The Robotis Bioloid (stylized as ROBOTIS BIOLOID) is a hobbyist and educational robot kit produced by the South Korean robot manufacturer Robotis. The Bioloid platform consists of components and small, modular servomechanisms called the AX-12A Dynamixels, which can be used in a daisy-chained fashion to construct robots of various configurations, such as wheeled, legged, or humanoid robots. The Robot is programmed with RoboPlus, C (programming language) based software. The Bioloid system is thus comparable to the Lego Mindstorms, and VEX Robotics VEXplorer kits.

==Kit types==
There are multiple variations of the Bioloid kit:
- Robotis Bioloid Beginner – includes parts and designs for 14 robot types; discontinued
- Robotis Bioloid Comprehensive – includes parts and designs for 26 robot types; discontinued
- Robotis Bioloid Expert – designed for education or research use; discontinued
- Robotis Bioloid Premium – upgraded and latest version of Bioloid Comprehensive Kit builds 29 different configurations
- Robotis Bioloid GP – intended for robot competitions
- Robotis Darwin-Mini Humanoid Robot – 3d printed shell allows infinite customization options
- Robotis Bioloid STEM Standard – includes parts and designs for 7 robot types
- Robotis Bioloid STEM Expansion – includes parts and designs for 9 robot types; requires purchase of STEM Standard

==TurtleBot 3 and other platforms==
Turtlebot 3, announced in 2016 and developed in collaboration with Robotis and the Open Source Robotics Foundation, is the smallest and cheapest of the TurtleBots.
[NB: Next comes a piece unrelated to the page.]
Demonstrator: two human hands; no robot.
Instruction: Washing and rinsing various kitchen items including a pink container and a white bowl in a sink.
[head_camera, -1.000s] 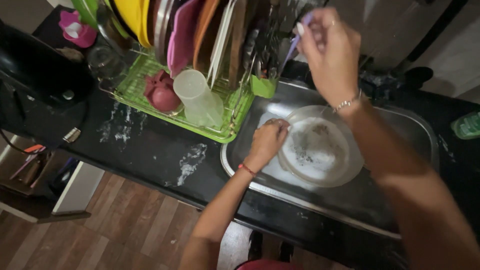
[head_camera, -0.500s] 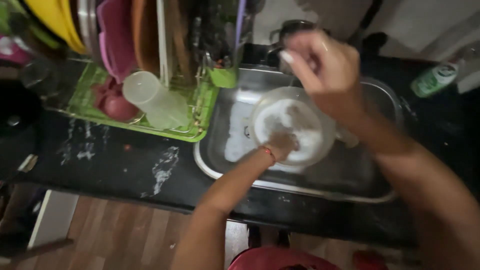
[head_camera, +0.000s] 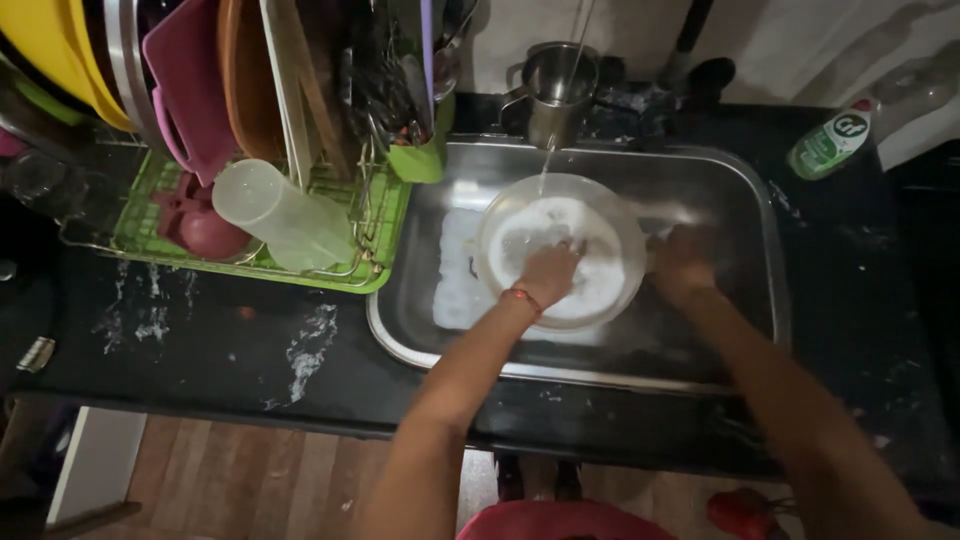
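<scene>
Reaching down from the lower edge of the head view, both bare forearms stretch into the rectangular stainless-steel sink (head_camera: 700, 190) set in a black countertop (head_camera: 200, 350). The left hand (head_camera: 548, 272), a red band at its wrist, lies palm-down inside the round clear glass bowl (head_camera: 610, 225), fingers bent and pressed against the bowl's soapy white inner surface; whether they hold a sponge or cloth underneath cannot be told. The right hand (head_camera: 682, 262) is blurred, resting against the bowl's right rim with fingers curled about it, though how firmly it grips is unclear. The bowl sits in the middle of the sink, over a patch of white foam, and a thin stream of water falls onto its far edge. Behind the sink stands a small steel mug (head_camera: 555, 92). To the left, a green wire dish rack (head_camera: 385, 215) carries upright plates and a clear plastic jug (head_camera: 280, 215) lying on its side. A green detergent bottle (head_camera: 828, 142) lies at the far right.
</scene>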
Other Robotis platforms include: Robotis OP 2, Robotis Manipulator, and ThorMang3.

==TB3 plug-ins for Gazebo==
Robotis has TurtleBot3 plug-ins for the Gazebo robotics simulator that allow simulating a TB3 Burger, Waffle, or Waffle Pi.

==Applications==
The platform is currently in use by the U.S. Naval Academy in their mechanical engineering courses, and is also popular in the RoboCup international robotics competition and FIRA competition.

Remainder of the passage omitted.